**Exercise directions**
Wherever "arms" occurs in the entries, copy the line that holds it.

(Data entries)
BEGIN

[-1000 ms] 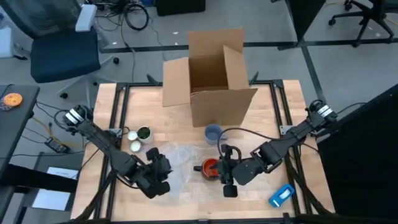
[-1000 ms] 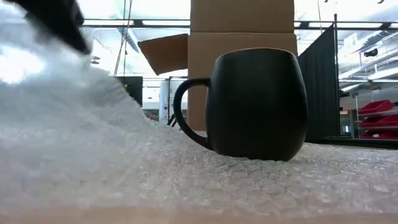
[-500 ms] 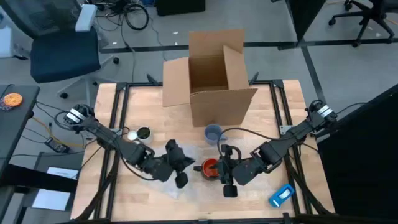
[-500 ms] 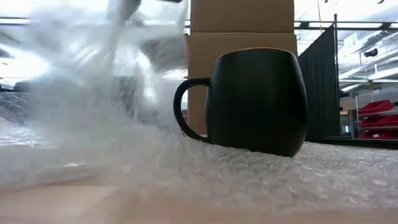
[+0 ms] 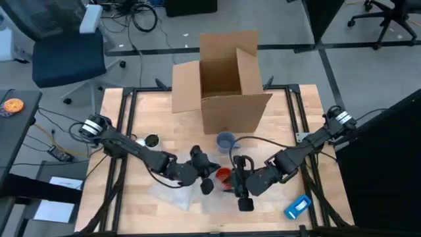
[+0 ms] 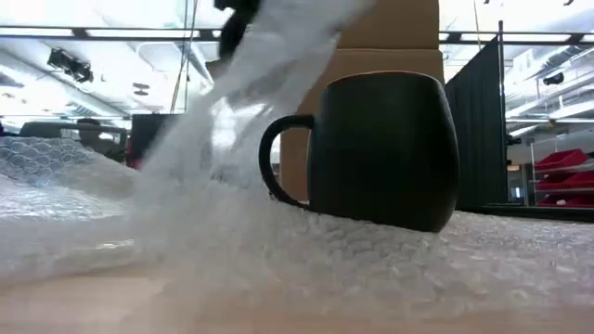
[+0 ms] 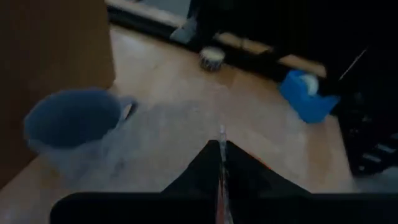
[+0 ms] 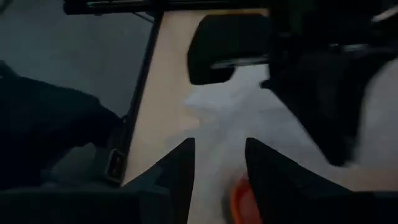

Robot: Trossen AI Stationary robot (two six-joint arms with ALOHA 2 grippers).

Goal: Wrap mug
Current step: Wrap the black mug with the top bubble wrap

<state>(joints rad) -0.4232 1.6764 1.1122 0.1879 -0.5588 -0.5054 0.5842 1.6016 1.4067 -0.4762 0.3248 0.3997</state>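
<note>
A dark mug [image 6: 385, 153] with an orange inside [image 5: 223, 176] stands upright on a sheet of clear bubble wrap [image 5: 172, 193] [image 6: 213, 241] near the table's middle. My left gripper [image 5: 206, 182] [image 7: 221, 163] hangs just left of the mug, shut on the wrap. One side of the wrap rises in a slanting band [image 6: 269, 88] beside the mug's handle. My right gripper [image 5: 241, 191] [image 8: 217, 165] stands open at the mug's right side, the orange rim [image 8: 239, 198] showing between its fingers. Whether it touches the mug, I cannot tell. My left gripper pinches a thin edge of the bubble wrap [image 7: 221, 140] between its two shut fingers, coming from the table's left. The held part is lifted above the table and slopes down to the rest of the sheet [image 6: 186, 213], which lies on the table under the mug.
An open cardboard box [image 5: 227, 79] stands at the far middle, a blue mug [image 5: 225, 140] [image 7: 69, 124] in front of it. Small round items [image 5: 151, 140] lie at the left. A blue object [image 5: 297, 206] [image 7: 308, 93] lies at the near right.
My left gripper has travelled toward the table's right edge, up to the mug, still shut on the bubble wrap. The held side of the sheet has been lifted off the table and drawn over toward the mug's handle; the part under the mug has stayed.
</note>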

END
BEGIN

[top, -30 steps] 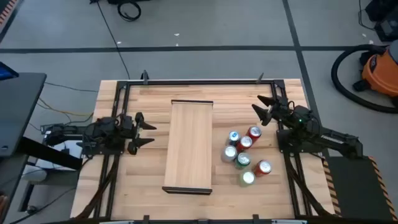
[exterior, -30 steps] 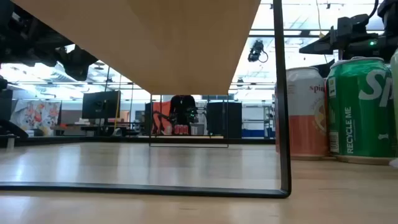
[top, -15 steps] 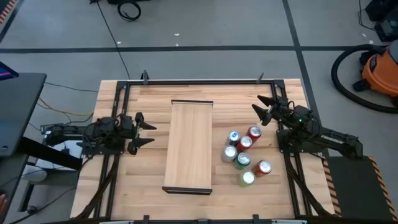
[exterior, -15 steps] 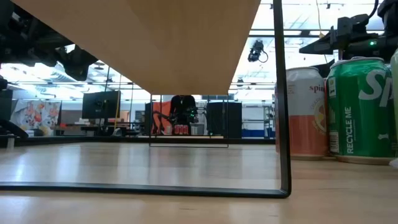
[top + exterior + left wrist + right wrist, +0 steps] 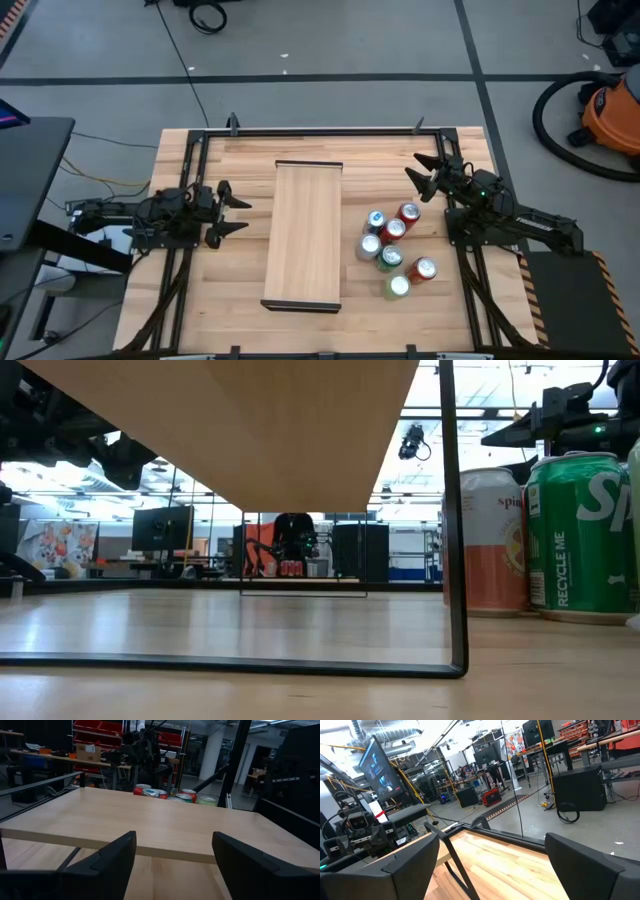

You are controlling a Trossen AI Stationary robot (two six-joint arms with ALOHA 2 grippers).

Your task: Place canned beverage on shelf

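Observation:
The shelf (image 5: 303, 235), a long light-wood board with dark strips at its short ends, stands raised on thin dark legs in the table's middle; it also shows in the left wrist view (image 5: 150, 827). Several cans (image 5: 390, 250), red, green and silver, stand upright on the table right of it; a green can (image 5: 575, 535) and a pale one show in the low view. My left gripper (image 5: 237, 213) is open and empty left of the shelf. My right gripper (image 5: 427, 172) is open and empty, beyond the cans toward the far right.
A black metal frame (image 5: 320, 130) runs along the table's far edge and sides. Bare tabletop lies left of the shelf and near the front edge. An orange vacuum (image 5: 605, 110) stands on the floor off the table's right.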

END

**Finished exercise**
Robot: Trossen AI Stationary robot (two six-joint arms with ALOHA 2 grippers).
You are controlling a Trossen AI Stationary robot (two six-joint arms with ALOHA 2 grippers).

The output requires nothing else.